- **Task details**
Keep every word of the listing and reproduce it exactly, but set aside any image found there.

*** Exercise data Section Begins ***

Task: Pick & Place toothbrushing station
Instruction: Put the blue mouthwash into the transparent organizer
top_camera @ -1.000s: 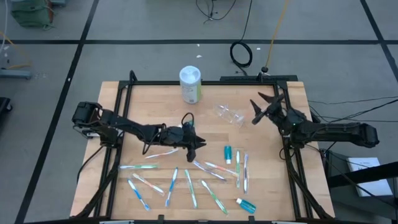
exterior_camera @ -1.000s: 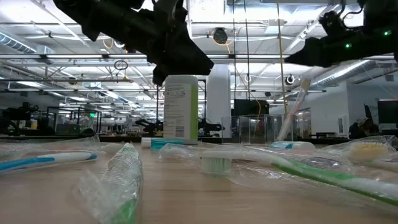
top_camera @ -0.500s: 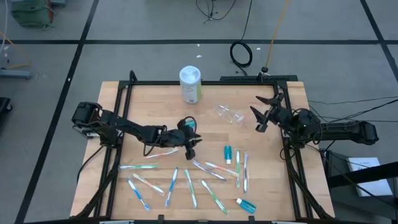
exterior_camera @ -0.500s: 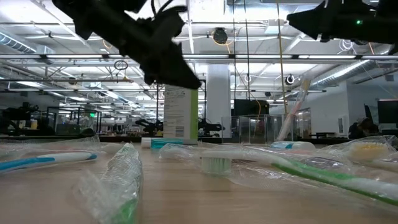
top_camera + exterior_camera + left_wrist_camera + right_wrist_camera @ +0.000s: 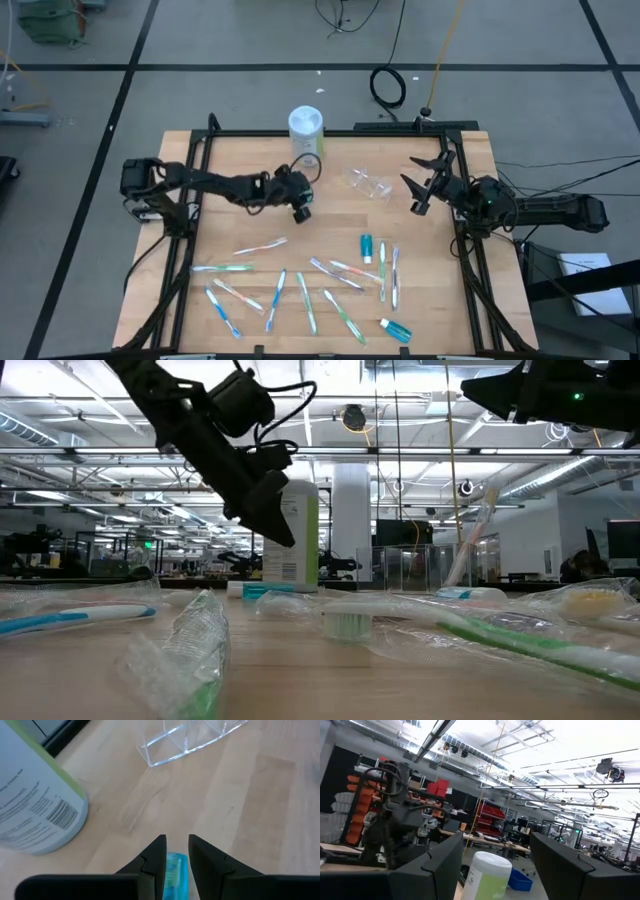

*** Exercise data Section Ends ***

- **Task response**
Task: Pick & Place toothbrushing station
Instruction: Put the blue mouthwash into the transparent organizer
top_camera @ -1.000s: 
exterior_camera @ -1.000s: 
top_camera @ -0.500s: 
exterior_camera @ -0.500s: 
top_camera + exterior_camera + left_wrist_camera + right_wrist_camera @ +0.000s: 

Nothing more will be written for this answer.